The editors of Electrical Wholesaling magazine spend a fair amount of time poking around the Web and other resources looking for demographic data. Here are a few of our favorite resources.
2002 Survey of Buying Power
Published by Sales and Marketing Management magazine, this is one of the bibles in the demographics field. It's packed with local market data, including five-year population growth forecasts. For information, check out www.salesandmarketing.com.
Rand McNally Commercial Atlas and Marketing Guide
This book offers a ton of easy-to-find demographic information, as well as the maps of all Metropolitan Statistical Areas (MSAs) in the United States. Good business libraries will have this resource.
Statistical Reference Shelf
This Web site, located at www.fedstats.gov/fast.html, is packed with demographic information. The resources available here include the Statistical Abstract of the United States and the State and Metropolitan Data Book. More than 70 federal government agencies, including the Census Bureau, can be searched in one stroke from the www.fedstats.gov Web site.
U.S. Census Bureau
The U.S. Census Bureau tracks a wide variety of economic indicators, such as housing starts, construction spending and manufacturing output. You can access this information at www.census.gov.
The nearest Federal Reserve Bank
These banks often have excellent regional economic data. The Web sites of the San Francisco and St. Louis Federal Reserve Banks are particularly good. To find the Web site of the nearest Federal Reserve, go to www.ny.frb.org/links.html and click on the map in the appropriate region.
Departments of economic development
Any state actively courting new businesses usually has a Web site with some basic economic information.
Chambers of commerce
While some chambers of commerce offer little more than the phone numbers of the local welcome wagons, others may have the information you need. It's worth a shot, but don't get your hopes up.
Local union chapters
When looking for employment statistics on the number of electrical contractors in your area, don't forget to check with the local union hall.

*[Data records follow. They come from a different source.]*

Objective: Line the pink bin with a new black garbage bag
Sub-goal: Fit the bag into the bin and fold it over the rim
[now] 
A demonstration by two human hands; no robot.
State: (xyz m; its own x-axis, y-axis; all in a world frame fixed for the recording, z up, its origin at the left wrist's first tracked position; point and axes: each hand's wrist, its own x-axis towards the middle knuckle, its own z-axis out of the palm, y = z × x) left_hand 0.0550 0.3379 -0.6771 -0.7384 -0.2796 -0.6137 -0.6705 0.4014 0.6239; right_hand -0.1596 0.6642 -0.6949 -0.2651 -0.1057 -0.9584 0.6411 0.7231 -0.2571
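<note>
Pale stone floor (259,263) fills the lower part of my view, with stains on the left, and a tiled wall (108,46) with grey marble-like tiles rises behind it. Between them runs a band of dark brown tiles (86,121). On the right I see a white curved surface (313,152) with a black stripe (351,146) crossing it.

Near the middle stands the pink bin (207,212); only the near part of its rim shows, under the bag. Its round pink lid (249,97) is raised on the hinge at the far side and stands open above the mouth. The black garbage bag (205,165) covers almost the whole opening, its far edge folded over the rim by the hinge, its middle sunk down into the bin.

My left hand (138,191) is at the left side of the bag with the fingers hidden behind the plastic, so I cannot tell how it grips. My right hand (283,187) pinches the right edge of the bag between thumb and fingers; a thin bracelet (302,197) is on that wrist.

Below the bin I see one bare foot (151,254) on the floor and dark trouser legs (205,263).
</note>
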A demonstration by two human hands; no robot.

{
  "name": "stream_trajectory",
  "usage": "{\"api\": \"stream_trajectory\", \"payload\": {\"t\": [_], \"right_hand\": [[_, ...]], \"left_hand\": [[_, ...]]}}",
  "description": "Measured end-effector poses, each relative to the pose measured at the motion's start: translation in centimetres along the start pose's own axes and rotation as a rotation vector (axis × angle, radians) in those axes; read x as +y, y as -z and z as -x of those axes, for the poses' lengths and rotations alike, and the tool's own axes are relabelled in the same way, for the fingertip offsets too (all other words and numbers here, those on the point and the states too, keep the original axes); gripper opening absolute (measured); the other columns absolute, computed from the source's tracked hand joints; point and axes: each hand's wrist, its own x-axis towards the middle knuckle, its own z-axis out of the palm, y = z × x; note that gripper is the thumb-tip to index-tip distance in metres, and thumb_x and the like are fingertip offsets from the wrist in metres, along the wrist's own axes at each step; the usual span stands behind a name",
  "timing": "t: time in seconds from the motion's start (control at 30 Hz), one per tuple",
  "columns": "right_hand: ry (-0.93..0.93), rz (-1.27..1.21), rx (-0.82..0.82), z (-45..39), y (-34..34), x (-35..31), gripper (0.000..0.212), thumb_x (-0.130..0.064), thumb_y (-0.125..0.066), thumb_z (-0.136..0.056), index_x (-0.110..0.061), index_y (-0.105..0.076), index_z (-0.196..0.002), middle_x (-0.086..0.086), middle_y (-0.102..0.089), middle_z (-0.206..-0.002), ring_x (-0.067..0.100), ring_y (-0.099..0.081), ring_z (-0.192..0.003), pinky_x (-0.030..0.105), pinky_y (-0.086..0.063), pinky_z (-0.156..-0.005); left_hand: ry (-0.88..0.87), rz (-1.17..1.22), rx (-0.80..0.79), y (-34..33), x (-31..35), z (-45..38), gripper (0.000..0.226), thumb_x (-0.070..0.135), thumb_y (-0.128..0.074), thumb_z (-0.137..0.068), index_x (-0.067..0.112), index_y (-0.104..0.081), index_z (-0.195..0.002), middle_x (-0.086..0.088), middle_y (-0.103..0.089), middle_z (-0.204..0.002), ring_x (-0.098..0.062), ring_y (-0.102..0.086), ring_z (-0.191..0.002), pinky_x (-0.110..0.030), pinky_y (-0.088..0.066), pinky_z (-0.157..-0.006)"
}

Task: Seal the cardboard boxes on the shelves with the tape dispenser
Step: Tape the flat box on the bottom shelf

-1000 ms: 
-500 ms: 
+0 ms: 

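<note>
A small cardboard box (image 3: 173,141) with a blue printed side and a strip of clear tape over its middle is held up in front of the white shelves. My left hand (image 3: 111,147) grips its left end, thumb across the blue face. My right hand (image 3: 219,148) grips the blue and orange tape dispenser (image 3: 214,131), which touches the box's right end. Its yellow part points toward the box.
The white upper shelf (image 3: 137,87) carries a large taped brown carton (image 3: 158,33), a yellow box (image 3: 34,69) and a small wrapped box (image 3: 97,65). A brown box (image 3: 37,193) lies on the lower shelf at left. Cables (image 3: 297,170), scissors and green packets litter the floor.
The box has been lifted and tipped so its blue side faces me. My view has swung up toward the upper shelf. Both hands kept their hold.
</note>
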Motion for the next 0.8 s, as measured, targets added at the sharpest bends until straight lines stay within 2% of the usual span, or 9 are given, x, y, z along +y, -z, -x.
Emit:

Local home builders' associations
These groups often have statistics on housing starts or building permits. The local Board of Realtors may also have this information.
Business department of a college or university
You may be surprised with the amount of data business schools collect on the local economy. It's a mixed bag as to how to access this data. Sometimes it's available for free on the Web; at times it may be a for-pay proposition. The University of Michigan offers a ton of national and regional economic and demographic data online at www.lib.umich.edu/govdocs/stats.html
You have a decent chance of finding some free statistics at good-sized banks in your area. Some of them may even offer this information online.
Many newspapers do a nice job of archiving business articles of interest to the local community. Sometimes there is a per-article fee to access a newspaper's database.
Hopefully, your friendly suppliers are loaded with exactly the type of market data you need. Don't bet on it, but some electrical manufacturers invest a lot of time into researching end-user market potential.
Your salespeople's Rolodexes are probably the best reference sources for forecasting future sales. Good salespeople always keep an ear to the ground for leads on expansion plans or new bids.